## COLLECTED DATA
※ ※ ※

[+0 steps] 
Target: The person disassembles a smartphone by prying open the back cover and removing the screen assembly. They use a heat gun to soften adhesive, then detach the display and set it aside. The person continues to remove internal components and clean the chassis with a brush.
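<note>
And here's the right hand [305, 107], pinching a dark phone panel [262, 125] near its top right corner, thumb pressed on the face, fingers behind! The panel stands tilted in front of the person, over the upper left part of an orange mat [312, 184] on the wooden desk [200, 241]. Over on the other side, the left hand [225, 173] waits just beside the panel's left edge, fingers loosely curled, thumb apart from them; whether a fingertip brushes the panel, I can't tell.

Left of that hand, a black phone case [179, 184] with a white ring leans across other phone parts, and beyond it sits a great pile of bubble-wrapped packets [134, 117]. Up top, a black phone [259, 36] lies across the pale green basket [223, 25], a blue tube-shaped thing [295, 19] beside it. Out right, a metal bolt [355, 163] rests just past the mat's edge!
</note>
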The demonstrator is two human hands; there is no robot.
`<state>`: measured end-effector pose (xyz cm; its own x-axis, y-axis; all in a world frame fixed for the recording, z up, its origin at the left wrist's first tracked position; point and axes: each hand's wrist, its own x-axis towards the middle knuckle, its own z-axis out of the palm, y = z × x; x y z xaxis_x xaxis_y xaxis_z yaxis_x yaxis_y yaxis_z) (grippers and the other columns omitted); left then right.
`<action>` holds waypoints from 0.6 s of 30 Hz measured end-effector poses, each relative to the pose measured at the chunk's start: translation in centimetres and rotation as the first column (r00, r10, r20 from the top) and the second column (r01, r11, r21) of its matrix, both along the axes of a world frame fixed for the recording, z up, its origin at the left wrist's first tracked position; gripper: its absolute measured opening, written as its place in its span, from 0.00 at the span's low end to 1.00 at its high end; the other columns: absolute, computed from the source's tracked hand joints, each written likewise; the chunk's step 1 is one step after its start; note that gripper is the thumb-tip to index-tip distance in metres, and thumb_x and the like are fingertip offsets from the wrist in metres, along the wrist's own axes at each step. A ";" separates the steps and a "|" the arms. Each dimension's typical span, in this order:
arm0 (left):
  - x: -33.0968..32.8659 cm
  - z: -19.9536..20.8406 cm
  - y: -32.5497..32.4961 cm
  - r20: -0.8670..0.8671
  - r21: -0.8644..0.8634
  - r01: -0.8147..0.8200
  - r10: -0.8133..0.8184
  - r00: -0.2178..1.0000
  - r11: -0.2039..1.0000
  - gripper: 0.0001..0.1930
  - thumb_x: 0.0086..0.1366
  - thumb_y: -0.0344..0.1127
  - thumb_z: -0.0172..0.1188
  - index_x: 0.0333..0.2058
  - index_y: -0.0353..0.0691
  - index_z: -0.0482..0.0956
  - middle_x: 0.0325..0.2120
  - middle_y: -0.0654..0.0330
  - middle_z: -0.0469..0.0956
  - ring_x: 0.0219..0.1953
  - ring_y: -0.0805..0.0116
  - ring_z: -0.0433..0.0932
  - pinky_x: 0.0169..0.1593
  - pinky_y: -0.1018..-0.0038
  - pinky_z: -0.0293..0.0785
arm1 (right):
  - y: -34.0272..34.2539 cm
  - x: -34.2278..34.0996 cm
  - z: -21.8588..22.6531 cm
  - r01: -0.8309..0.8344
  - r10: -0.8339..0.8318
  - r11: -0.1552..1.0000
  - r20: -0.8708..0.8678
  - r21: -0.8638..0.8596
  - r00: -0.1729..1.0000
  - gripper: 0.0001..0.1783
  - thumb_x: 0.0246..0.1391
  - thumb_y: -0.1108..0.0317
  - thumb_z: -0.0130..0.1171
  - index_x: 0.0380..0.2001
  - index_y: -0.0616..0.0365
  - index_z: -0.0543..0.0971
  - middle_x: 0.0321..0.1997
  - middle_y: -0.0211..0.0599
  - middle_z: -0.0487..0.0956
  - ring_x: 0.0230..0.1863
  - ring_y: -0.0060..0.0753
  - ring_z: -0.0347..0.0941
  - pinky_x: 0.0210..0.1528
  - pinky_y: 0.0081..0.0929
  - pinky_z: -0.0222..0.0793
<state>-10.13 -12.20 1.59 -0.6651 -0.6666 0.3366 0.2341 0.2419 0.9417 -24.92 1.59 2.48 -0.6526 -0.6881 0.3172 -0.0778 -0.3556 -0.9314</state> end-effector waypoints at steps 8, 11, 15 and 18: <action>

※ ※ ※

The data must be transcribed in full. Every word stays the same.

## PROBLEM SOLUTION
[+0 steps] 
Target: The person disassembles a smartphone by prying open the back cover and removing the screen assembly. They use a heat gun to soften adhesive, then detach the display and set it aside. The person continues to remove internal components and clean the chassis with a brush.
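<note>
And here's the right hand [305, 107], pinching a dark phone panel [262, 125] near its top right corner, thumb pressed on the face, fingers behind! The panel stands tilted in front of the person, over the upper left part of an orange mat [312, 184] on the wooden desk [200, 241]. Over on the other side, the left hand [225, 173] waits just beside the panel's left edge, fingers loosely curled, thumb apart from them; whether a fingertip brushes the panel, I can't tell.

Left of that hand, a black phone case [179, 184] with a white ring leans across other phone parts, and beyond it sits a great pile of bubble-wrapped packets [134, 117]. Up top, a black phone [259, 36] lies across the pale green basket [223, 25], a blue tube-shaped thing [295, 19] beside it. Out right, a metal bolt [355, 163] rests just past the mat's edge!
</note>
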The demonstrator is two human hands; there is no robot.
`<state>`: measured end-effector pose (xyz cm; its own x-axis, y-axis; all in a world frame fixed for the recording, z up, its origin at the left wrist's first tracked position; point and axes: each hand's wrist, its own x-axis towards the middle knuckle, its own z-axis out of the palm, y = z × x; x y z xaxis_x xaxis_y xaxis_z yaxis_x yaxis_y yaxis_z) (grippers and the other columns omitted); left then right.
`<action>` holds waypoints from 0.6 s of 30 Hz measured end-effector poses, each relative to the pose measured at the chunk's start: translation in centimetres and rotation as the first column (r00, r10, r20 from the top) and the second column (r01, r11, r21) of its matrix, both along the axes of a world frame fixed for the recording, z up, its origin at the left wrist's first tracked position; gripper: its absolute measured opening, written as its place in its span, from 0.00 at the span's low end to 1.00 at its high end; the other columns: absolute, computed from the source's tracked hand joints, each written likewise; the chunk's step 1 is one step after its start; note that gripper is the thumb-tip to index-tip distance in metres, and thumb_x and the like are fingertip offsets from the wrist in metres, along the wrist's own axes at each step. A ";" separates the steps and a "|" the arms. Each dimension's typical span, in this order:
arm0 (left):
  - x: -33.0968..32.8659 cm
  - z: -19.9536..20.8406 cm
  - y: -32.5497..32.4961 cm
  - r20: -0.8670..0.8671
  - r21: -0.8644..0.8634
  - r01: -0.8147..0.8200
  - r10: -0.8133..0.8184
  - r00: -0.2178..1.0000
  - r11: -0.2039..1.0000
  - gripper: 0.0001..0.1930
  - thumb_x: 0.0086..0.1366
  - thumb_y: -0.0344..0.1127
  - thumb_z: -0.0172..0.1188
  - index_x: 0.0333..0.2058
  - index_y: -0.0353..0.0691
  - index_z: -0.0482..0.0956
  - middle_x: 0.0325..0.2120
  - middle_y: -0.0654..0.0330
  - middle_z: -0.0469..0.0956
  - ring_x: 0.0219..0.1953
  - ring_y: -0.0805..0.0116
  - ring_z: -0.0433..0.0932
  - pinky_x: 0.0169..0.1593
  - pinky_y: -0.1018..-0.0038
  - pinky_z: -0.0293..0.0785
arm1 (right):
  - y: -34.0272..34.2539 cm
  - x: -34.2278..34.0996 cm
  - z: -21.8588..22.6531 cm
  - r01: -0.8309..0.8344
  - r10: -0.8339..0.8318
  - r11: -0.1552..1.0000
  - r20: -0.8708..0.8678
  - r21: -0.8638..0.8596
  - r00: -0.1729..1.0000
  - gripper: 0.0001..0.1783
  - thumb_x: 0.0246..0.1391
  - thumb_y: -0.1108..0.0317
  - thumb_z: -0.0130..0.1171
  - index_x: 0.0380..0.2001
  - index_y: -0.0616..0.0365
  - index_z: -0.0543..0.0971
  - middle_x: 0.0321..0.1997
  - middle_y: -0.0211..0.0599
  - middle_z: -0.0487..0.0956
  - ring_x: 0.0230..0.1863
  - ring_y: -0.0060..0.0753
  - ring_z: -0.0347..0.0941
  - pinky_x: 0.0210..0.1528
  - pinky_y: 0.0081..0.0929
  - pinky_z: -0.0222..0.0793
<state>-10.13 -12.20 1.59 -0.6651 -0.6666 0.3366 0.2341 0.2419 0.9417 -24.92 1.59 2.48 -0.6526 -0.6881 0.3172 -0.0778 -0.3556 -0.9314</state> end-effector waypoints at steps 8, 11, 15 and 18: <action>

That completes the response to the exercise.